◆ **WORK REQUEST**: Everything in the listing below from the line containing "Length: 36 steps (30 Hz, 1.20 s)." through the line containing "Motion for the" must be repeated exactly; the remaining lines are not wanted.

*** DATA EXCERPT ***

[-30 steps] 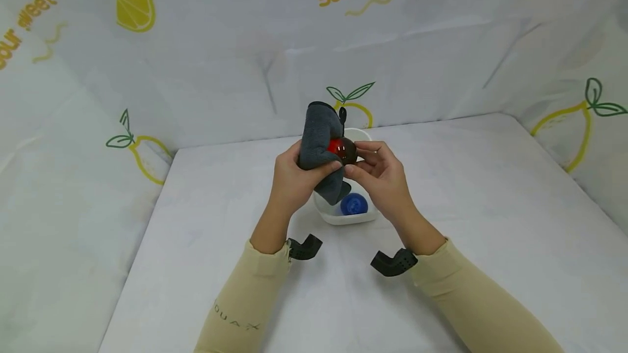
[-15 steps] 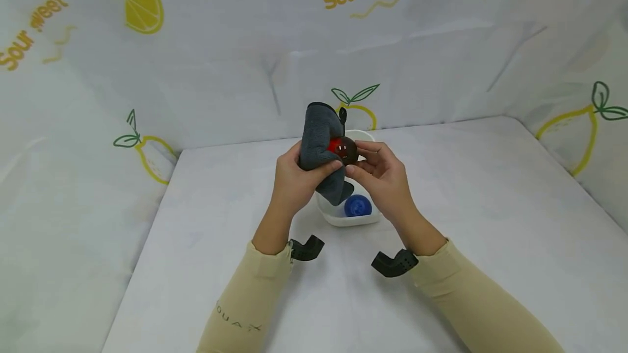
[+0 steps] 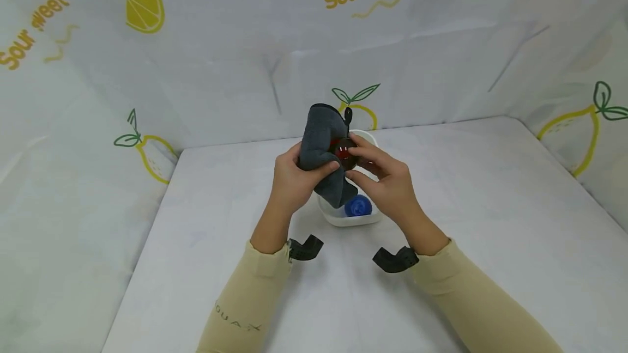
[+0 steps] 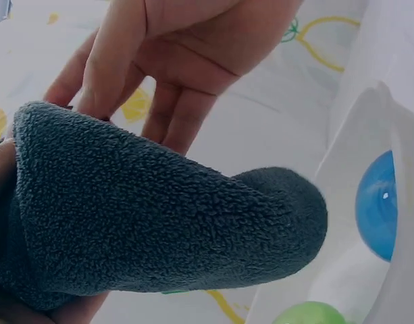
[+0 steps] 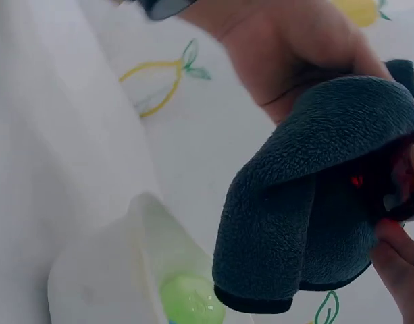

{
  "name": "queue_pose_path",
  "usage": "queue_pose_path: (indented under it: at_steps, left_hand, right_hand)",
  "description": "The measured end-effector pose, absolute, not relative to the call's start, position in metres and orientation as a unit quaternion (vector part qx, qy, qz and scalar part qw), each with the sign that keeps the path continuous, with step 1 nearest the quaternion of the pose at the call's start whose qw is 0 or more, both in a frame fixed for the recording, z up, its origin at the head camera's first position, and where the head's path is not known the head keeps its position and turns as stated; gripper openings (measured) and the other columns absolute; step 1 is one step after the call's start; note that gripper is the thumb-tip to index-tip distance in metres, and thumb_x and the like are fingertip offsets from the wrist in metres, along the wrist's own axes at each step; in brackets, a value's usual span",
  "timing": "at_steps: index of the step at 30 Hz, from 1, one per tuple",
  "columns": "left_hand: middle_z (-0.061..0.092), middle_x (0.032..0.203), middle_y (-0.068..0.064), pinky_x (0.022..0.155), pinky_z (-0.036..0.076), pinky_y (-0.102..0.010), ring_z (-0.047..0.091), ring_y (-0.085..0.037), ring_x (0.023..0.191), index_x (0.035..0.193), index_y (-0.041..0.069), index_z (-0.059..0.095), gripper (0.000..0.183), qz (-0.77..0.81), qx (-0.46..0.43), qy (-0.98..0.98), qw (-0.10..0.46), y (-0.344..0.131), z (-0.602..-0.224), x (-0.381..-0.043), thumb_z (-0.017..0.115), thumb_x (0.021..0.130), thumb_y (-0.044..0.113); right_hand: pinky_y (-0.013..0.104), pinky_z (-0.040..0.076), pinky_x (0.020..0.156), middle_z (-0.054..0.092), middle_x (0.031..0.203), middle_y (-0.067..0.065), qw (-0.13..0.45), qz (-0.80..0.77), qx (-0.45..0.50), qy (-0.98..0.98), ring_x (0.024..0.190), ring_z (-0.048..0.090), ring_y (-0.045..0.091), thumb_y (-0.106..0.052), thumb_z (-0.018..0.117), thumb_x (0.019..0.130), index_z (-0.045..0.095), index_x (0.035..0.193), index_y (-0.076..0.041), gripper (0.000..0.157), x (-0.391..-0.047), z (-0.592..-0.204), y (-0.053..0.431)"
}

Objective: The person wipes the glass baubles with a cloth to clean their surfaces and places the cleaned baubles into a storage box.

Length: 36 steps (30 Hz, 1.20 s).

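Note:
My left hand (image 3: 293, 178) grips a folded dark grey towel (image 3: 318, 143), its thumb lying across the front. Partly wrapped in the towel is a shiny red and dark brown ball (image 3: 346, 162). My right hand (image 3: 390, 178) pinches that ball from the right, fingers over its top and thumb below. A short black loop (image 3: 348, 116) rises at the towel's upper edge. Plush towel fabric (image 4: 159, 209) fills much of the left wrist view. In the right wrist view the towel (image 5: 261, 229) hangs folded, and the ball is mostly hidden.
Below and behind the hands stands a white tub (image 3: 350, 223) on the white-covered table (image 3: 221, 206). It holds a blue ball (image 3: 358, 206) and a green ball (image 4: 311, 314). A lemon-printed white sheet (image 3: 221, 70) hangs behind the table.
My right fingers have slid up and over the ball, and its red patch has shifted. The towel has tilted slightly to the right. My left hand keeps its grip.

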<state>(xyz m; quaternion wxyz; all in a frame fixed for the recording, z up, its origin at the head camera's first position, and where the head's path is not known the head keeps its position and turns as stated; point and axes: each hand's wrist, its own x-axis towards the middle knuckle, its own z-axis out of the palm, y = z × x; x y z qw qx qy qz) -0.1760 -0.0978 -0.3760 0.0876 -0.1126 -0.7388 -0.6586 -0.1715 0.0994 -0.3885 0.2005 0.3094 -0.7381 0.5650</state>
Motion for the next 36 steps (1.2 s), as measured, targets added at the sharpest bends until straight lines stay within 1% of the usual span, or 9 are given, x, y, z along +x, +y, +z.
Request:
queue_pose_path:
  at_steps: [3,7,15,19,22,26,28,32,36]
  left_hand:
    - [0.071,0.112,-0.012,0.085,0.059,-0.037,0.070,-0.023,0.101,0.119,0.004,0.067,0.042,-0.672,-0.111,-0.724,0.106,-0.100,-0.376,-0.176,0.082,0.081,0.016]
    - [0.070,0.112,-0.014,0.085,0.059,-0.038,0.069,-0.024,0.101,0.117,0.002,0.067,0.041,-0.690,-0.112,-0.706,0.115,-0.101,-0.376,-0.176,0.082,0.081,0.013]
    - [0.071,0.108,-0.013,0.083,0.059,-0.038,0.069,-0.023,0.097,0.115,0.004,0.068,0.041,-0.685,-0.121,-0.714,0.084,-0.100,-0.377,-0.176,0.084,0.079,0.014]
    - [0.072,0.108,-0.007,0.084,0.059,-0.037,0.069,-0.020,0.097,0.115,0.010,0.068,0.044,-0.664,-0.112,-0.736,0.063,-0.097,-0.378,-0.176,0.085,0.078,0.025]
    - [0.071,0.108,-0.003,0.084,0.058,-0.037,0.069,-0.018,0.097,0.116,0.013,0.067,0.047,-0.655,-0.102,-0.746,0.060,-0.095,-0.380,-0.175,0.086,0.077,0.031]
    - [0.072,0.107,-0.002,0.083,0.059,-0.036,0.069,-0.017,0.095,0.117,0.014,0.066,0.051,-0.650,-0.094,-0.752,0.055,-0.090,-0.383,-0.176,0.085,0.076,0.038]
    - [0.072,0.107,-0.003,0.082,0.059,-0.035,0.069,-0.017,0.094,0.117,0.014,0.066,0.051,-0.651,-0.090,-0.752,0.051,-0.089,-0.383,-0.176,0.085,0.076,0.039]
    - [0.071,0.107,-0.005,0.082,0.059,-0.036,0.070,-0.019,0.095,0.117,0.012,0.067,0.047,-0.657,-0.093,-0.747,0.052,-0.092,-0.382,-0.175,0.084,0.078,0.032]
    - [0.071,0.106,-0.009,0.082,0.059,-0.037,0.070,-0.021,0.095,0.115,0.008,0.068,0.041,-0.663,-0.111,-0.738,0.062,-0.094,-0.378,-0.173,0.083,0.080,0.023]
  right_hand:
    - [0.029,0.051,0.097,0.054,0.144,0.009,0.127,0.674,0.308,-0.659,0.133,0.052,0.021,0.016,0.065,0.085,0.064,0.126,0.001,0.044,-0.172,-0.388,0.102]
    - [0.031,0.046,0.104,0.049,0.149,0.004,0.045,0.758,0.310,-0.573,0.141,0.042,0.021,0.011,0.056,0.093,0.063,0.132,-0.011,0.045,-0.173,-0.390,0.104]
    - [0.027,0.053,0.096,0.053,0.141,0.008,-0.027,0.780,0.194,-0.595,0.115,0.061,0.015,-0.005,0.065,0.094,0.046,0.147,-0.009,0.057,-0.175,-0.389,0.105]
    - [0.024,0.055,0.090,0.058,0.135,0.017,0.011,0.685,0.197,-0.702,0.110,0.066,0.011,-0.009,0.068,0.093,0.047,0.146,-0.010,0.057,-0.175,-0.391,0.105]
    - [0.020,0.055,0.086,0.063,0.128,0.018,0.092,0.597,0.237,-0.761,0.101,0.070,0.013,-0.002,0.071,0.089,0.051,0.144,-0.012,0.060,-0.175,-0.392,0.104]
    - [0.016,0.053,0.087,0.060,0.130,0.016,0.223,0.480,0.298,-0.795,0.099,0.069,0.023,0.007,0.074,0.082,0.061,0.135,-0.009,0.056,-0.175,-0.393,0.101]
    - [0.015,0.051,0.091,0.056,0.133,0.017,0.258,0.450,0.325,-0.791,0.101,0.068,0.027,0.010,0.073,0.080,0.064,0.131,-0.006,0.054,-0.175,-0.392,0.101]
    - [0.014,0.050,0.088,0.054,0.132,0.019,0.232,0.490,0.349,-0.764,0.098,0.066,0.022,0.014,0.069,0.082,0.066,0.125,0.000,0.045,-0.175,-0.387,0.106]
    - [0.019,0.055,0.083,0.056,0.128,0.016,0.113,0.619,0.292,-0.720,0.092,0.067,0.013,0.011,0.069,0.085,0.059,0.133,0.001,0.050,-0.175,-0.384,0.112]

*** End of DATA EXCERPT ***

◆ **WRITTEN ANSWER**:
Length: 36 steps (30 Hz, 1.20 s).

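Note:
My left hand (image 3: 293, 178) grips a folded dark grey towel (image 3: 318, 143), its thumb lying across the front. Partly wrapped in the towel is a shiny red and dark brown ball (image 3: 346, 162). My right hand (image 3: 390, 178) pinches that ball from the right, fingers over its top and thumb below. A short black loop (image 3: 348, 116) rises at the towel's upper edge. Plush towel fabric (image 4: 159, 209) fills much of the left wrist view. In the right wrist view the towel (image 5: 261, 229) hangs folded, and the ball is mostly hidden.
Below and behind the hands stands a white tub (image 3: 350, 223) on the white-covered table (image 3: 221, 206). It holds a blue ball (image 3: 358, 206) and a green ball (image 4: 311, 314). A lemon-printed white sheet (image 3: 221, 70) hangs behind the table.
My right fingers have slid up and over the ball, and its red patch has shifted. The towel has tilted slightly to the right. My left hand keeps its grip.
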
<state>(xyz m; quaternion wxyz; all in a frame fixed for the recording, z up, its origin at the head camera's first position, and where the head's path is not known the head keeps its position and turns as stated; point and axes: each hand's wrist, its own x-axis towards the middle knuckle, its own z-axis out of the palm, y = z × x; x y z qw qx qy qz) -0.1760 -0.0978 -0.3760 0.0876 -0.1126 -0.7388 -0.6586 -0.1715 0.0994 -0.3885 0.2005 0.3094 -0.7381 0.5650</state>
Motion for the next 36 steps (1.2 s), as measured, targets added at the sharpest bends until straight lines stay within 1% of the usual span, or 9 are given, x, y, z along +x, +y, +z.

The response has been given in full.